Quando eles escanearam os cérebros dos roedores, os cientistas descobriram que a droga havia interrompido a inflamação e os danos aos tecidos cerebrais. Também reduziu bastante o número de emaranhados de tau - esses acúmulos pegajosos, na verdade, praticamente desapareceram no hipocampo, a região do cérebro que desempenha o papel mais significativo na evocação da memória.

“A droga é muito interessante. Parece ter um efeito seletivo apenas nas formas de tau que são predispostas a formar os emaranhados neurofibrilares ”, observa o Dr. Kosik.

Promissor, mas atualmente fora dos limites

Para garantir que Lonafarnib agiu atacando RHES farnesilado, os pesquisadores analisaram outro conjunto de modelos de camundongos de demência em que ativaram um gene que bloqueia a produção de RHES.

Nesse caso, o comportamento dos camundongos melhorou da mesma forma que com o tratamento com Lonafarnibe, o que prova que a ação do medicamento sobre o RHES farnesilado é responsável por seus benefícios.

“Isso nos faz começar a pensar que, embora de fato a droga seja um inibidor geral da farnesil transferase, uma maneira de realmente funcionar é visando especificamente a farnesilação de RHES. E, felizmente, as outras inibições de farnesil que ele também faz não são tóxicas. ”

Dr.
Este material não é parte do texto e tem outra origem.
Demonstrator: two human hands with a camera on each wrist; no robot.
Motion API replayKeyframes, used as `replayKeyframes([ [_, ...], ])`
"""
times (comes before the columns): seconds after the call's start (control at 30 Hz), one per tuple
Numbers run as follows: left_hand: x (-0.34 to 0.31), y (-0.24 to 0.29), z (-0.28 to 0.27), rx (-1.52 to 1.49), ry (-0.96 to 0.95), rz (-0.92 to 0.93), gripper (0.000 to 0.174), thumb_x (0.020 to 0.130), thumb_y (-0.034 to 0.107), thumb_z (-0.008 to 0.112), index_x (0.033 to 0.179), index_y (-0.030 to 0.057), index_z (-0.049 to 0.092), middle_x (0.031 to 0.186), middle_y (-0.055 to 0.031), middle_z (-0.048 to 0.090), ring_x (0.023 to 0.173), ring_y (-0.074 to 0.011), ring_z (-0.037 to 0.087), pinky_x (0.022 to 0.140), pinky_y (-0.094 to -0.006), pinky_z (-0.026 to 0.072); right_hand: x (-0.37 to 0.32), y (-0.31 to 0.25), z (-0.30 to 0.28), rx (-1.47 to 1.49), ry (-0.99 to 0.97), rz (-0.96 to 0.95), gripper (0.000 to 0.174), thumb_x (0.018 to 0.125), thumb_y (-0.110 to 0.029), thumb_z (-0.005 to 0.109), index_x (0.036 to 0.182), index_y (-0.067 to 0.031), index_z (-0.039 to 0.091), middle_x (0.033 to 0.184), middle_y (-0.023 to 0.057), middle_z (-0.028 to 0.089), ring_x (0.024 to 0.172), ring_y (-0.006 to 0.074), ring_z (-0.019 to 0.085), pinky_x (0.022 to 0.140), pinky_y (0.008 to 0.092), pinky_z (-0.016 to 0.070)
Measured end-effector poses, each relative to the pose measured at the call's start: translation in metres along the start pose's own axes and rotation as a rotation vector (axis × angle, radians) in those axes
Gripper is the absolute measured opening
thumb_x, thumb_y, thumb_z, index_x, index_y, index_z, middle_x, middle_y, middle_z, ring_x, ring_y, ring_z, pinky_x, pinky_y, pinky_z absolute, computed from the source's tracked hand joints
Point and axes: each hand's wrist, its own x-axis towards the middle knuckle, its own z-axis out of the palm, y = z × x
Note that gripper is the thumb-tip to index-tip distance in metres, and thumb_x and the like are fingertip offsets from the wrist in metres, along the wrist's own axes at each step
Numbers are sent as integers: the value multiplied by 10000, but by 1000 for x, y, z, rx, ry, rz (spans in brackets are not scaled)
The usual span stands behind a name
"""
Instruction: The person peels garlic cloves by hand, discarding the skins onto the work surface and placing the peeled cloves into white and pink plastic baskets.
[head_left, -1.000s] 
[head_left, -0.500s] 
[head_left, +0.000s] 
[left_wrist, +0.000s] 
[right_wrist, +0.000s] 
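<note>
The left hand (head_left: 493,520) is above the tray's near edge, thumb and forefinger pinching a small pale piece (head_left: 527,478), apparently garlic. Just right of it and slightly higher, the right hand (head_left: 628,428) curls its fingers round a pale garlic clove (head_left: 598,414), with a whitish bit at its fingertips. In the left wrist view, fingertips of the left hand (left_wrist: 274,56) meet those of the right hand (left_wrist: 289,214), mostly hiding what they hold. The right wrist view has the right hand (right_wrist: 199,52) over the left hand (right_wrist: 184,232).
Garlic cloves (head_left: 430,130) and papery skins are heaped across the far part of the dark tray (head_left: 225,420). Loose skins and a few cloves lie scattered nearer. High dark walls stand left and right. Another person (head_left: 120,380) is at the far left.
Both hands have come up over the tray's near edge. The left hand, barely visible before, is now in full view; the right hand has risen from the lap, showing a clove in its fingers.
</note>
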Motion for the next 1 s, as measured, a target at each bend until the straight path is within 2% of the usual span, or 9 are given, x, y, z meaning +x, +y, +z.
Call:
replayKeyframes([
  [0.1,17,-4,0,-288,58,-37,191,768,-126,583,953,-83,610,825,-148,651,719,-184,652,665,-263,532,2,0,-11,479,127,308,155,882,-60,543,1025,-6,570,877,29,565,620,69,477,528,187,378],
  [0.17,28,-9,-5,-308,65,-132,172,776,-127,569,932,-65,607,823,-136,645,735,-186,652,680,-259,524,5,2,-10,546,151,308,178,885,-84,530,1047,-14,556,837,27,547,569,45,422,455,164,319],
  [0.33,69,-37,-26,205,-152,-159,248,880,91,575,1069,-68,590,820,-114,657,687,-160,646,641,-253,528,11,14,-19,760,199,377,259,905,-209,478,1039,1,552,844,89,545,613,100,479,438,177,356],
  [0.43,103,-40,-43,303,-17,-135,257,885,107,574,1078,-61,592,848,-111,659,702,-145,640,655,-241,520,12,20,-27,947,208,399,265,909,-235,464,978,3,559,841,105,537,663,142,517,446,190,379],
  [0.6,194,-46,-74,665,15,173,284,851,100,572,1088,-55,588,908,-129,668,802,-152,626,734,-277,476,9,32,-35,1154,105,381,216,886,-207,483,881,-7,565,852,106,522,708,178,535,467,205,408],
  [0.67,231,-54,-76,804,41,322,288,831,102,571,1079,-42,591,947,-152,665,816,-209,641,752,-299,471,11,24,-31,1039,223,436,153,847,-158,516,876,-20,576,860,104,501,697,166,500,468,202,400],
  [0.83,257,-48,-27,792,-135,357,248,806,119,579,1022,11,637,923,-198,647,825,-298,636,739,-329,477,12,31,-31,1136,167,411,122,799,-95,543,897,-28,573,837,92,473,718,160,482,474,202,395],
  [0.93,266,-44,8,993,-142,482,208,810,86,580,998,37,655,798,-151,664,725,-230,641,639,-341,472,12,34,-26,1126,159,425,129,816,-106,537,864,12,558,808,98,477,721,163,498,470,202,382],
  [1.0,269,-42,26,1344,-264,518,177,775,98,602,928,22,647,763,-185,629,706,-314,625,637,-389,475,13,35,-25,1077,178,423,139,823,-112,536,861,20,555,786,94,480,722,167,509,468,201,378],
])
Kenneth Kosik

Agora, os cientistas da UC Santa Bárbara estão interessados ​​em levar suas pesquisas para o próximo passo e estão planejando organizar os primeiros testes clínicos com voluntários humanos.

O primeiro passo a partir daqui, explica a equipe, seria garantir que a droga possa penetrar no cérebro humano e atingir seu alvo: RHES farnesilado nos neurônios.

No entanto, os pesquisadores já enfrentam um grande obstáculo porque os fabricantes do Lonafarnibe estão testando a droga para outra indicação, a saber, como um tratamento para uma doença genética chamada progéria.

Assim, o Lonafarnibe está fora dos limites até que os resultados deste estudo sejam divulgados e o medicamento receba sua aprovação. “É um grande desafio”, admite o Dr. Kosik.